§ **Work request**: Return, word for word, only the lines of the data below that lie between the line with "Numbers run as" and the line with "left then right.", those two lines included.

§ **Given data**:
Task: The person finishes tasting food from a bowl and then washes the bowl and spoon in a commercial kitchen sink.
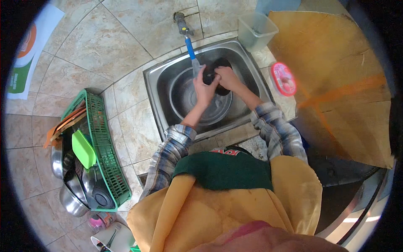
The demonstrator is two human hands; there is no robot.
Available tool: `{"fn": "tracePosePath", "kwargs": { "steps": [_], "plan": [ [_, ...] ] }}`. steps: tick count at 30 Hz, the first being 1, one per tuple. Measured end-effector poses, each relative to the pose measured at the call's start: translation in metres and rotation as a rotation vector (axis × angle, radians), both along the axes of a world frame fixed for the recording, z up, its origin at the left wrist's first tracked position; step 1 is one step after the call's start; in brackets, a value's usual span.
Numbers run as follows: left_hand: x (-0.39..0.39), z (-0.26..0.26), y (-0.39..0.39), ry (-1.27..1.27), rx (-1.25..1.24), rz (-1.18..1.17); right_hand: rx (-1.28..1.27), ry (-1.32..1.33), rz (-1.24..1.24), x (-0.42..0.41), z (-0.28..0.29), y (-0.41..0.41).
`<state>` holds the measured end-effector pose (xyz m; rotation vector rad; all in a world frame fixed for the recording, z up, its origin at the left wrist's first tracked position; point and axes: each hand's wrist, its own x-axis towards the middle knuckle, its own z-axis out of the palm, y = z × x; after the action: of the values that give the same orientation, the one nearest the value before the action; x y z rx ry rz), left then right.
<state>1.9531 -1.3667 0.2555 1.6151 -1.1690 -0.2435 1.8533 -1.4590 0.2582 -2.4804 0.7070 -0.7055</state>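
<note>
Both hands are over a stainless steel sink [248, 60]. My left hand [204, 88] has its thumb and fingers spread around the near-left side of a dark, rounded kitchen item [223, 64]. My right hand [227, 78] grips the same item from the right, with its fingers bent in. The hands cover much of it, so its exact kind cannot be told. Under them a round metal basin [176, 105] rests in the sink. The tap [182, 26], with a blue sleeve [190, 48] on its spout, points down just beside my left fingertips.
Left of the sink, a green plastic basket [108, 154] holds metal bowls, boards and a lime-green container [83, 149]. At right are a pink-rimmed tub [284, 79], a translucent plastic container [258, 31] and a large cardboard sheet [333, 63]. A white utensil cup [118, 237] lies lower left.
</note>
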Motion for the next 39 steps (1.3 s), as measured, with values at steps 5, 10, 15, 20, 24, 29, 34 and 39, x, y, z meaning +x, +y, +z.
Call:
{"fn": "tracePosePath", "kwargs": {
  "steps": [5, 10, 15, 20, 24, 29, 34, 39],
  "plan": [
    [-0.023, 0.031, 0.007, -0.213, -0.024, -0.041, -0.071, -0.271, 0.001, -0.033, 0.000, 0.008],
    [-0.024, 0.031, 0.012, -0.229, -0.078, -0.048, -0.052, -0.036, 0.095, -0.044, 0.017, 0.016],
    [-0.013, 0.002, 0.023, -0.022, -0.108, -0.058, 0.177, -0.079, 0.154, -0.018, 0.031, 0.037],
    [0.001, -0.026, 0.044, 0.898, -0.034, -0.037, 0.498, -0.076, 0.304, 0.001, 0.029, 0.047],
    [-0.013, -0.008, 0.060, 1.276, -0.041, 0.118, 0.619, -0.180, 0.163, 0.017, 0.038, 0.038],
    [-0.033, -0.001, 0.058, 1.457, 0.138, 0.215, 0.608, -0.297, -0.042, 0.009, 0.049, 0.012],
    [-0.045, -0.004, 0.059, 1.521, -0.043, 0.156, 0.731, -0.389, -0.024, -0.014, 0.064, 0.028],
    [-0.059, -0.003, 0.059, 1.365, -0.061, 0.253, 0.537, -0.384, -0.115, -0.058, 0.052, 0.044]
  ]
}}
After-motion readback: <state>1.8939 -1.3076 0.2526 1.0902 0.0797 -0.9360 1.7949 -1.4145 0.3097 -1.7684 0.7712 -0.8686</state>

§ **Exercise response**:
Numbers run as follows: left_hand: x (-0.39..0.39), z (-0.26..0.26), y (-0.39..0.39), ry (-1.27..1.27), rx (-1.25..1.24), rz (-1.18..1.17); right_hand: rx (-1.28..1.27), ry (-1.32..1.33), rz (-1.24..1.24), x (-0.42..0.41), z (-0.28..0.29), y (-0.41..0.41).
`<state>` holds the measured end-effector pose (xyz m; rotation vector rad; all in a world frame fixed for the recording, z up, its origin at the left wrist's first tracked position; point and axes: each hand's wrist, its own x-axis towards the middle knuckle, its own z-axis out of the palm, y = z × x; after the action: of the values that give the same orientation, the one nearest the value before the action; x y z rx ry rz), left then right.

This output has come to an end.